## Exercise prompt
Examine the data line by line and report how many lines include the word "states", with no additional output.

Record excerpts below:

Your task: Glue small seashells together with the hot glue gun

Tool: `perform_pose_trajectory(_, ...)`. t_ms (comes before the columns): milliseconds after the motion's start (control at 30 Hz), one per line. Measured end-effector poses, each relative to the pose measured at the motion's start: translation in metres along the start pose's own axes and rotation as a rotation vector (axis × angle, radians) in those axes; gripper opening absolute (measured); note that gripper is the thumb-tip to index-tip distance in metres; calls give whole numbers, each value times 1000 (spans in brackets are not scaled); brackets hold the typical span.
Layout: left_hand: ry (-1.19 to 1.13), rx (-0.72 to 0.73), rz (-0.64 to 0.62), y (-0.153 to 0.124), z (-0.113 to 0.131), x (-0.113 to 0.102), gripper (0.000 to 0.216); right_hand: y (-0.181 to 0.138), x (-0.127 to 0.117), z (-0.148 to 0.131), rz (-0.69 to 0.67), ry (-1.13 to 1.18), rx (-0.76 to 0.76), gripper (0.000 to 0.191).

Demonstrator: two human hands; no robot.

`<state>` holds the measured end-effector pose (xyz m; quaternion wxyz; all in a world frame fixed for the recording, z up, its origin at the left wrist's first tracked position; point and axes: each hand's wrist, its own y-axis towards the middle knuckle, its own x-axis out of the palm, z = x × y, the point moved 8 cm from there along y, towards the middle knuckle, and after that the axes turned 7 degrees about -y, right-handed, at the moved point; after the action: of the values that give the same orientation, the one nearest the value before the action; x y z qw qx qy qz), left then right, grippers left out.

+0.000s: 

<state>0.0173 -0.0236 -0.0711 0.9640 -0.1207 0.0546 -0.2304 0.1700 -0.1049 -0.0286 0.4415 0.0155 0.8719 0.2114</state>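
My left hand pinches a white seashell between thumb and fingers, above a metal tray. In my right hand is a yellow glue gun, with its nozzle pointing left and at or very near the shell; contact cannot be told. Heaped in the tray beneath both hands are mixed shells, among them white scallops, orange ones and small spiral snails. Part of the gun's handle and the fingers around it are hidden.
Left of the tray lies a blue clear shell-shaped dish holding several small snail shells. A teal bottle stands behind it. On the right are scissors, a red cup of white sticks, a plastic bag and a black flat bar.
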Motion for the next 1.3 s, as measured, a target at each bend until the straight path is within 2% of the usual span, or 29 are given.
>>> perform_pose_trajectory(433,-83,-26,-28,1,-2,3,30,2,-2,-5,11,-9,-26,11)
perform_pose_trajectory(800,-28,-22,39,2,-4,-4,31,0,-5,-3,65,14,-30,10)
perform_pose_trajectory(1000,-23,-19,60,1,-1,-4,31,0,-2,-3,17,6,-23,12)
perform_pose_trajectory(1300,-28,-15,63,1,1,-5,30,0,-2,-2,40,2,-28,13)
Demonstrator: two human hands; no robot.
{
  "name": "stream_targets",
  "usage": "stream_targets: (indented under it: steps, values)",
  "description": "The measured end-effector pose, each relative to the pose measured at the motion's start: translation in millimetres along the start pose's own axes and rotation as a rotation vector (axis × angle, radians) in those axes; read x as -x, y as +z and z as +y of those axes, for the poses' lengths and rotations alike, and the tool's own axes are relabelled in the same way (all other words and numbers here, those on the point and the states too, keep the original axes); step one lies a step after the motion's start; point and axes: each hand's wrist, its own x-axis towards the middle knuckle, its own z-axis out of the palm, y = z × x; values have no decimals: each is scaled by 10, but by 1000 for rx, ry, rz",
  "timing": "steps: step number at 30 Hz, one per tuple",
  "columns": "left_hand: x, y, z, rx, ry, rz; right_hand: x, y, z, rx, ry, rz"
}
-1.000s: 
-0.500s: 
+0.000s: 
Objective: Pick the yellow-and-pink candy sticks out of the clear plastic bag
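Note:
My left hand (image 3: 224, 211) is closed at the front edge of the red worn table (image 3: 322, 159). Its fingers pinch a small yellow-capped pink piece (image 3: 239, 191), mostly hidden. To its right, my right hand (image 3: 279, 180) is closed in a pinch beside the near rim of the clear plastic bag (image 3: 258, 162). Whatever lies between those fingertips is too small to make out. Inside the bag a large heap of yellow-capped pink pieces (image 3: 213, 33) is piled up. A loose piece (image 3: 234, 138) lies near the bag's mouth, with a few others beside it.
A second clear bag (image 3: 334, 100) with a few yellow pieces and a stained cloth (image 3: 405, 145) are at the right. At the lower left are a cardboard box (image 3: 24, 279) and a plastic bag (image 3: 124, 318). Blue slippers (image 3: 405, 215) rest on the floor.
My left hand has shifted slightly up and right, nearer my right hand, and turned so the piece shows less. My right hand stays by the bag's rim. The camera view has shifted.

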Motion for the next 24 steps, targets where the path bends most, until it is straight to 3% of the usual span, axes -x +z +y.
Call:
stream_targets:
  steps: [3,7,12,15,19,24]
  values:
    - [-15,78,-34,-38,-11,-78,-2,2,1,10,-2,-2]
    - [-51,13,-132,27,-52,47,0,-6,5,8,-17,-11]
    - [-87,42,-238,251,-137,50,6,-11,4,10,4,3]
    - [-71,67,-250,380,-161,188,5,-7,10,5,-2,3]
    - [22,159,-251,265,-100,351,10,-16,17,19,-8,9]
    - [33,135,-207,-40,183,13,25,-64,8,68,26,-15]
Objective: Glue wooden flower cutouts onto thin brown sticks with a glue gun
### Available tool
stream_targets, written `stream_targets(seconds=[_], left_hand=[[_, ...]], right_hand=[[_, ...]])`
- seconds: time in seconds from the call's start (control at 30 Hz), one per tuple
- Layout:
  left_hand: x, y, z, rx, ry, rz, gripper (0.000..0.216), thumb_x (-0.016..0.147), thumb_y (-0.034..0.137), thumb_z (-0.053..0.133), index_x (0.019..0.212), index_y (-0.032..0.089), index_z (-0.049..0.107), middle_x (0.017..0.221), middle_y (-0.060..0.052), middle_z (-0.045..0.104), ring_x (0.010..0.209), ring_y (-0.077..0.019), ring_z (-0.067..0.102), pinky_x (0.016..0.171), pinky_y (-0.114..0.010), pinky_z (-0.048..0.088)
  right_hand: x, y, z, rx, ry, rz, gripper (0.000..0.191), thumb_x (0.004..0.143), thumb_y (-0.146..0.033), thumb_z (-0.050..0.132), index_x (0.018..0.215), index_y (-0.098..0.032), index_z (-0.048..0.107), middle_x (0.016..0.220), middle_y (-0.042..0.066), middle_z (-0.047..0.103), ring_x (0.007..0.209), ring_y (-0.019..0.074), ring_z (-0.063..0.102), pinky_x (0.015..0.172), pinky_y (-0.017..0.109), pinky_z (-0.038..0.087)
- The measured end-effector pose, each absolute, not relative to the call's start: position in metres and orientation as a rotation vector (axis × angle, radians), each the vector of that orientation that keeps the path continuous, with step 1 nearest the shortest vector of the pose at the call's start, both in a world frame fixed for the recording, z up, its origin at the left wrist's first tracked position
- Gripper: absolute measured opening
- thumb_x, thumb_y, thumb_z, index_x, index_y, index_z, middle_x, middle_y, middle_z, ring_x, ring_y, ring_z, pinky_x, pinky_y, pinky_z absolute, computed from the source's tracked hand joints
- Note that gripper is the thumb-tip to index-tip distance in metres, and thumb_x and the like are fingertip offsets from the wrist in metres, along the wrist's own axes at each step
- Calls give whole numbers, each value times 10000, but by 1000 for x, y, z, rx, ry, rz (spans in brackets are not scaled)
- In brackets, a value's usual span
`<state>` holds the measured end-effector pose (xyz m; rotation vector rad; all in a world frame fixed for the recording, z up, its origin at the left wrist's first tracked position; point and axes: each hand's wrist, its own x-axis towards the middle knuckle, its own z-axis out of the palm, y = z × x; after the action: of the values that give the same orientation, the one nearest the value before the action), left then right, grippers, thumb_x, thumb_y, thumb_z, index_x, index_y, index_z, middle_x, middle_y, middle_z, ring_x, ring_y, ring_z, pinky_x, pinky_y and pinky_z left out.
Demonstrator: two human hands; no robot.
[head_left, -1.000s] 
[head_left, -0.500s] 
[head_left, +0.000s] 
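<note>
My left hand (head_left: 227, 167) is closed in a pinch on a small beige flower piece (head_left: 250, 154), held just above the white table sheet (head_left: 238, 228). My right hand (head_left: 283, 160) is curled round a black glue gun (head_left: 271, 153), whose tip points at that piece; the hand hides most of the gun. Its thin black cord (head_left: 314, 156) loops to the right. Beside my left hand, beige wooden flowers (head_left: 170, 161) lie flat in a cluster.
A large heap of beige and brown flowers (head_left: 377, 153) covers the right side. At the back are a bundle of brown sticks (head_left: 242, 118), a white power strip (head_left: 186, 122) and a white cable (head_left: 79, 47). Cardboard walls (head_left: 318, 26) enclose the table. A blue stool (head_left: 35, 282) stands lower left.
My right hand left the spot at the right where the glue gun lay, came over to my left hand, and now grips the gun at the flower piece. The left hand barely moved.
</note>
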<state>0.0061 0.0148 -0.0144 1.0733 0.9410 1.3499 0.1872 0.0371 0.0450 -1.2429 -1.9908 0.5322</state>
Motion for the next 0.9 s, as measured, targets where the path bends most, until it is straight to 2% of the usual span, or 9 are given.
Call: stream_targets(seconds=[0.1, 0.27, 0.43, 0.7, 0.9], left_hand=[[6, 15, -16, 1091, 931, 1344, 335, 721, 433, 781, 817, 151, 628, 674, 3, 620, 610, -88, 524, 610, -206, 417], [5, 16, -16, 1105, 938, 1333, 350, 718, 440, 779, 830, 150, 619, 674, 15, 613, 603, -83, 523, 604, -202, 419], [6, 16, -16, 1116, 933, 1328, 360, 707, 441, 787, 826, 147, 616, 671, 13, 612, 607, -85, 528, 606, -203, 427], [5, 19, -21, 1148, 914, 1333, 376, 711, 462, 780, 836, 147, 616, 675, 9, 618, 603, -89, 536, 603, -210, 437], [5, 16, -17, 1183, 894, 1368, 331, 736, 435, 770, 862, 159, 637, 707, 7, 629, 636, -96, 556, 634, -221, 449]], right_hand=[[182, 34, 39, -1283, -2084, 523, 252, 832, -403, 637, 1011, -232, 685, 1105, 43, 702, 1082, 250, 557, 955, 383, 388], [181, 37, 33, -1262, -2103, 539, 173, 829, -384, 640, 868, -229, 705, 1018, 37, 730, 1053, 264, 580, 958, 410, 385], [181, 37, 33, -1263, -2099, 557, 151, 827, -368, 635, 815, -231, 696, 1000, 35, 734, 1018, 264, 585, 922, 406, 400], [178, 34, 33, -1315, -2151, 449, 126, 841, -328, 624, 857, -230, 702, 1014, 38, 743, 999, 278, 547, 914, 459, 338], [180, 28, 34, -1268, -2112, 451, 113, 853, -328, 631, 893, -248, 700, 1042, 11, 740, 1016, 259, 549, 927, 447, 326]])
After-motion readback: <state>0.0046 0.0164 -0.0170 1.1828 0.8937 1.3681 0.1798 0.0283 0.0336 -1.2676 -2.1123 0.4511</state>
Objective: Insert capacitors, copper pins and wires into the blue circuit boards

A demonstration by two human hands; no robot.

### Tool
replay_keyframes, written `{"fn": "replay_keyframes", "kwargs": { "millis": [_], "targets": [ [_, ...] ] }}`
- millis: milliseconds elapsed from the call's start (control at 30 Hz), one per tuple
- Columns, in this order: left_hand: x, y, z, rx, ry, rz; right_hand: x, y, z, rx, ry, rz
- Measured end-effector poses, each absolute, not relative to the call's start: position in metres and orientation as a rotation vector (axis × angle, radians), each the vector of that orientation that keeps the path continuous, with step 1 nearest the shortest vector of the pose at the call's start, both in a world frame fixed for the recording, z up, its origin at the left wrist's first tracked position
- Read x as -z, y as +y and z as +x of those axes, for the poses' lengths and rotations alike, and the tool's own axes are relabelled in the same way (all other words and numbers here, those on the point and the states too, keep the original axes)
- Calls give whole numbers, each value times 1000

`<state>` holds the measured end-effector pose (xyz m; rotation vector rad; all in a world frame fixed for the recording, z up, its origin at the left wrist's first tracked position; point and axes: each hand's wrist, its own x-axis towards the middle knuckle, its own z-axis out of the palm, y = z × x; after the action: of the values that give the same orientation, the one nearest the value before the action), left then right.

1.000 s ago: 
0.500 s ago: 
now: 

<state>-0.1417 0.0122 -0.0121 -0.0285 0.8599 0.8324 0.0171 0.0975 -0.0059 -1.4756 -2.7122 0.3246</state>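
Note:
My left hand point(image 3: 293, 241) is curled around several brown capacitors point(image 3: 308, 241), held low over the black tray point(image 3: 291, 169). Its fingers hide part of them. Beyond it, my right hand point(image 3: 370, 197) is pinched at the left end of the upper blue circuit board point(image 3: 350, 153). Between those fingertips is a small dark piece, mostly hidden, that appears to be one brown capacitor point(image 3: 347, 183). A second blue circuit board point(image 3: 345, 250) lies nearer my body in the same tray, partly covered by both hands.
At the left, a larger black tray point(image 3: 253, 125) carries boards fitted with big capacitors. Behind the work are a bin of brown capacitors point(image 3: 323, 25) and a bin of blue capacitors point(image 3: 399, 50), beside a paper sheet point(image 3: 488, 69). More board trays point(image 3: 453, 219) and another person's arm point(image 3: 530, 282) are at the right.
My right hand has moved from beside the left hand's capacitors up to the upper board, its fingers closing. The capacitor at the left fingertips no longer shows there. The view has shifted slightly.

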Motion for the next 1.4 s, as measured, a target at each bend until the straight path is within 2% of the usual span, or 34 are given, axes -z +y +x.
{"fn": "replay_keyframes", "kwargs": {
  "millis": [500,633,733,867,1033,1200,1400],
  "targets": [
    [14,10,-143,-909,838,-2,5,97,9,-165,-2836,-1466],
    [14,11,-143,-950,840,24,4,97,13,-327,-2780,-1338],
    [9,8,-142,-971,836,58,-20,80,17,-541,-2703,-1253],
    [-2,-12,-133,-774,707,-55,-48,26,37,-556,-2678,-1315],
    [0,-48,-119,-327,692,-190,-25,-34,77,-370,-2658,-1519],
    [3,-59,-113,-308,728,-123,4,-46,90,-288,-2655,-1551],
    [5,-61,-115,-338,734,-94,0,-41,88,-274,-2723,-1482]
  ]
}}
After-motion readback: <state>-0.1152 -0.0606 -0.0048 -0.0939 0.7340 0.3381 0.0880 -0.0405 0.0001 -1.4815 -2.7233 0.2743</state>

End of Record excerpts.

## Written solution
2